### Problem requirements
The reply should consist of the line containing "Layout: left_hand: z" and all lines after it in the listing below, reproduced exactly and nothing more.

### Collected material
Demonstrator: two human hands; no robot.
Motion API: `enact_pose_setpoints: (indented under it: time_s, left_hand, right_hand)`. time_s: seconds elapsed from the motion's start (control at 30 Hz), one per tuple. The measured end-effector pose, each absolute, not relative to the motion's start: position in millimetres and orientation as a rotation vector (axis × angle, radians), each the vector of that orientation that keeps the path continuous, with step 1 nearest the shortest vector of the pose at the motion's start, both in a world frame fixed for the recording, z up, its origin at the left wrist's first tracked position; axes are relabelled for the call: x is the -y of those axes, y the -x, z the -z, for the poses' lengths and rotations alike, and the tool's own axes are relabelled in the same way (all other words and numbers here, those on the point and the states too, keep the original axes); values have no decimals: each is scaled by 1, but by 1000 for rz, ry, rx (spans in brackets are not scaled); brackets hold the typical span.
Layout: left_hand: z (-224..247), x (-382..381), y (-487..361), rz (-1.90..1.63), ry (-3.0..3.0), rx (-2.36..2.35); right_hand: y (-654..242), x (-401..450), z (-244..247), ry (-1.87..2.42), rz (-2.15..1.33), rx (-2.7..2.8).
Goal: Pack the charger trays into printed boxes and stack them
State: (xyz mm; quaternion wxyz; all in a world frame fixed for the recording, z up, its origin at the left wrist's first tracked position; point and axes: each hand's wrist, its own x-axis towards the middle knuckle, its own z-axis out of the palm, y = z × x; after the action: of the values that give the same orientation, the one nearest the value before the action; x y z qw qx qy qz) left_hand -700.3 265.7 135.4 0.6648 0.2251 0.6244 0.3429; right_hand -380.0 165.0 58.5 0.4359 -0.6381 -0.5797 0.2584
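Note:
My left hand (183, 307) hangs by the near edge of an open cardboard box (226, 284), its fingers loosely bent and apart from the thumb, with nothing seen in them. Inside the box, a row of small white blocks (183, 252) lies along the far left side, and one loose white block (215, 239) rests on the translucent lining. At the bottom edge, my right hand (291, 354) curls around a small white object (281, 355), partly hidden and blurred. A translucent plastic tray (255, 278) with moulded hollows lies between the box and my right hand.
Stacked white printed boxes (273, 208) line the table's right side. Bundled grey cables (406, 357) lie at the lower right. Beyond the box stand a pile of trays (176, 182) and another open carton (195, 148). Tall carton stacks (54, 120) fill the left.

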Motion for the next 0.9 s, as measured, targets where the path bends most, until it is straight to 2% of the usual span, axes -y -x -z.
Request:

### The completed task
Layout: left_hand: z (-224..247), x (-382..381), y (-487..361), rz (-1.90..1.63), ry (-3.0..3.0), rx (-2.36..2.35); right_hand: y (-654..242), x (-401..450), z (-244..247), ry (-1.87..2.42), rz (-2.15..1.33), rx (-2.7..2.8).
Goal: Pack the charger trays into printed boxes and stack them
State: (xyz mm; quaternion wxyz; all in a world frame fixed for the recording, z up, its origin at the left wrist's first tracked position; point and axes: each hand's wrist, its own x-axis towards the middle knuckle, its own z-axis out of the palm, y = z × x; after the action: of the values that give the same orientation, the one nearest the value before the action; x y z qw qx qy qz) left_hand -700.3 265.7 135.4 0.6648 0.2251 0.6244 0.3429; right_hand -380.0 165.0 58.5 0.4359 -0.6381 -0.5797 0.2584
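Note:
My left hand (183, 307) hangs by the near edge of an open cardboard box (226, 284), its fingers loosely bent and apart from the thumb, with nothing seen in them. Inside the box, a row of small white blocks (183, 252) lies along the far left side, and one loose white block (215, 239) rests on the translucent lining. At the bottom edge, my right hand (291, 354) curls around a small white object (281, 355), partly hidden and blurred. A translucent plastic tray (255, 278) with moulded hollows lies between the box and my right hand.
Stacked white printed boxes (273, 208) line the table's right side. Bundled grey cables (406, 357) lie at the lower right. Beyond the box stand a pile of trays (176, 182) and another open carton (195, 148). Tall carton stacks (54, 120) fill the left.
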
Motion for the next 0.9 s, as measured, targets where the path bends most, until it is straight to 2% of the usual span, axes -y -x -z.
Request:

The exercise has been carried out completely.